PK gear, scavenged off a dead body. He doesn't remember the name or the face of the commando they stripped it from, months ago. It was a ghoulish thing to do, he'd felt, but his objection fell flat against the practicality of soldiers and fugitives. They were right, he has to admit: it has served him well.

He gets up, moves away from the carcass.

He only owns five, ten things in this new life: it's easy to keep the cell in meticulous order. His IASA jacket is on its peg on the wall, right where he left it when he went to save Aeryn, went to get himself killed. It has been the brightest thing in the room since the Robinson jaunt on Acquarra cost him his shirt and pants. It's the only thing that isn't a murky shade of brown or bronze or black. Putting it on requires more strength than he has left, so he simply lists forward and rests his head against it.

It still holds a scent of home - though perhaps lately that is memory tricking his nose.

There will always be this much for comfort: it smells human.

He leans into the fabric, breathes deeply, waits for the ache of nostalgia.

Comes to, an indeterminate time later, still waiting. The wall's flesh pulses against his forehead through cotton, very slowly.

Panic rises in him, sudden and clenching. He tears the flight jacket from its hook, pulls it on.
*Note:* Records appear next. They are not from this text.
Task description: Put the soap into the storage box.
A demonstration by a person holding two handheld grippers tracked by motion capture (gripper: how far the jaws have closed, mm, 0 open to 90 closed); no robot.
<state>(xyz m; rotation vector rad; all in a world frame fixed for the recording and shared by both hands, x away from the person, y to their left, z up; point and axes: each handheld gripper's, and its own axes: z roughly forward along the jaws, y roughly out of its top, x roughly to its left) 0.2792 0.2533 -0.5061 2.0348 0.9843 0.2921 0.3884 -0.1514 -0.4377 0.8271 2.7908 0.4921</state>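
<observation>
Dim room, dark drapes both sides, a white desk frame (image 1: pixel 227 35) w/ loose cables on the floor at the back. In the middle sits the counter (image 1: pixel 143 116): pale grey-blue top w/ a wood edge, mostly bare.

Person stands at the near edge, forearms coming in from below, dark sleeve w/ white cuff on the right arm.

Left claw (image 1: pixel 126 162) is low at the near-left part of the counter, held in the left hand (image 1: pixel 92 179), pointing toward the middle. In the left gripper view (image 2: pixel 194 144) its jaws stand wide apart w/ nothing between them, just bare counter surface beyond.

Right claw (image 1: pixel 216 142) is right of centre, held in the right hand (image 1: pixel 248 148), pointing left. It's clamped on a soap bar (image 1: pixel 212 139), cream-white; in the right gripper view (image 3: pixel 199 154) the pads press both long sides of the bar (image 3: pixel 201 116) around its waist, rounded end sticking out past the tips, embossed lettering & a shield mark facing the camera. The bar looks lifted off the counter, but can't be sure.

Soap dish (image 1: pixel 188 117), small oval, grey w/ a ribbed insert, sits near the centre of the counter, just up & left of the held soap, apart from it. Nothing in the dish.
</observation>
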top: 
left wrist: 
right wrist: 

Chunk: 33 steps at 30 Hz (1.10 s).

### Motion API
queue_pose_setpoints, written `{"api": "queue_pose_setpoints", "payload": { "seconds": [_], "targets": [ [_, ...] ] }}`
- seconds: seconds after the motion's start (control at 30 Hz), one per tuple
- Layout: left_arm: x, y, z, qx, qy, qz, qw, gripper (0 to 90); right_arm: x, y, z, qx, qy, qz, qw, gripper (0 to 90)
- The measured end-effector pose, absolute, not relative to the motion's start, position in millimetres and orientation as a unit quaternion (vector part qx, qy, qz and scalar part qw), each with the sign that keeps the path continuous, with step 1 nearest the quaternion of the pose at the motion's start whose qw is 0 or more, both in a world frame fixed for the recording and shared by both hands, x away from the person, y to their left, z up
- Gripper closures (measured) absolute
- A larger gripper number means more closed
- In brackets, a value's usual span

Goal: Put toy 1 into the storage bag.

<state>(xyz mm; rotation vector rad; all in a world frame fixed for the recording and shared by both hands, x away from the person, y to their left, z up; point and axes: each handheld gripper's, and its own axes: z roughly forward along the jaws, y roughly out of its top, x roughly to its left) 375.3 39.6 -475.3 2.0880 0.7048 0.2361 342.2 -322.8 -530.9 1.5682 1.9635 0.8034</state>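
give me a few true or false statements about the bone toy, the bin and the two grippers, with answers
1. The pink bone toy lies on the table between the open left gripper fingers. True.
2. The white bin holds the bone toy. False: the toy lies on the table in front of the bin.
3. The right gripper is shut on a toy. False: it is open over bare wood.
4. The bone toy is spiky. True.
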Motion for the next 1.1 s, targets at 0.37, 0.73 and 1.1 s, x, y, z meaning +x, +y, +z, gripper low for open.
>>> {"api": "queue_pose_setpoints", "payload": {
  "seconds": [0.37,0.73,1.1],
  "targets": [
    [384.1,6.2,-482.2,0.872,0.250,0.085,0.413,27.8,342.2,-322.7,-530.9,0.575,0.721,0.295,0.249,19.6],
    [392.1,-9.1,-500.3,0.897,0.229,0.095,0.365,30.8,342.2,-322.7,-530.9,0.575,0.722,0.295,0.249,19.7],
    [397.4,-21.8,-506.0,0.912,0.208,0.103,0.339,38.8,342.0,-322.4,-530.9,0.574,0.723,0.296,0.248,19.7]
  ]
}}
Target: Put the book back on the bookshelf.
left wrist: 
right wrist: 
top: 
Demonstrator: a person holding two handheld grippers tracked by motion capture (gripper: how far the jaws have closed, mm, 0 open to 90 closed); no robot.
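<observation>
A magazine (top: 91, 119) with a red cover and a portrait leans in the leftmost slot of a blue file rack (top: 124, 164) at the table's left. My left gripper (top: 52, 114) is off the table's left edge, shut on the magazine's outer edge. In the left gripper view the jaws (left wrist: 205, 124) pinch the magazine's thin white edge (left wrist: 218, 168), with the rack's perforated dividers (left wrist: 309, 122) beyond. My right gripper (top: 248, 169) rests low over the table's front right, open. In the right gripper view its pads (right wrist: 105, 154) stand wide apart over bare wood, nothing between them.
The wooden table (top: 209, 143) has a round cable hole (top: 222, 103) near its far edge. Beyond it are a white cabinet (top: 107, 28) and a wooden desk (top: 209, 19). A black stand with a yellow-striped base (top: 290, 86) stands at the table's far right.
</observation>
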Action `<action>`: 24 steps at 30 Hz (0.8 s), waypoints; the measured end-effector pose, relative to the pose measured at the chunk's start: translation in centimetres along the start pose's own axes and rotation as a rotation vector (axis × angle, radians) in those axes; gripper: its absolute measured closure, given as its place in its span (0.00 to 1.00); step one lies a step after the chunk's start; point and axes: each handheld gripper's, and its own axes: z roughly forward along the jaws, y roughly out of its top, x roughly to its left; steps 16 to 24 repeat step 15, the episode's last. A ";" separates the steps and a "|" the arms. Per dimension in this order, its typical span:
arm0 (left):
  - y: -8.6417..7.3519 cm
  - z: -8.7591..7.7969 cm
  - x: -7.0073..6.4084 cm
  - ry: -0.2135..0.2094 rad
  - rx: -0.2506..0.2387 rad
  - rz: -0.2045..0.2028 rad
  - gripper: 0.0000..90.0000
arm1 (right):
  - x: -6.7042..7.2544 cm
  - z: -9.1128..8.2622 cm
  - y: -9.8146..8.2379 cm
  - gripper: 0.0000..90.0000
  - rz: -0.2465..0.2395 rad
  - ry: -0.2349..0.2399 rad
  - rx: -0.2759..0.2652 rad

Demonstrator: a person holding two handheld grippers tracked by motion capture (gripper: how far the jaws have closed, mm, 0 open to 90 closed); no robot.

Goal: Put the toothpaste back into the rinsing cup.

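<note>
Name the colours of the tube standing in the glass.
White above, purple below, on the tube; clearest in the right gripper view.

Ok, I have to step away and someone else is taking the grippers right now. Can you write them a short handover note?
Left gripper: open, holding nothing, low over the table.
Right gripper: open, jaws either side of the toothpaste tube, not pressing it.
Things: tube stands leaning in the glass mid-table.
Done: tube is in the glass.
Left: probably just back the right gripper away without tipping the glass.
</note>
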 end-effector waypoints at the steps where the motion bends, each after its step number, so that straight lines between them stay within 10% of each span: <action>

It is comfortable, pliable, moulded to his body by long wear.

The skin on the back of his neck prickles.

He shucks off the jacket, roughly; holds it in both fists. A shudder begins somewhere near his core, ripples outwards, makes his teeth chatter.

When it subsides, his hands open without volition. The jacket drops soundlessly, immaterial.

He takes a step back towards the bed. Another. Bends down. His fingers brush against time-smoothed leather. A draught of air wafts a fleeting trace of sweat and tanned hide to his nose as he lifts the PK jacket and pulls it back on.

It hugs him in its constricting embrace: armor, memento mori. Exhaustion settles with its mass, nearly knocking the legs out from under him. He collapses on the curving mattress. Like the jacket, the bed will never be comfortable. He draws his legs in to curl around himself. As he falls, quickly, into unconsciousness, he is aware of the weight of leather, and the smell of blood.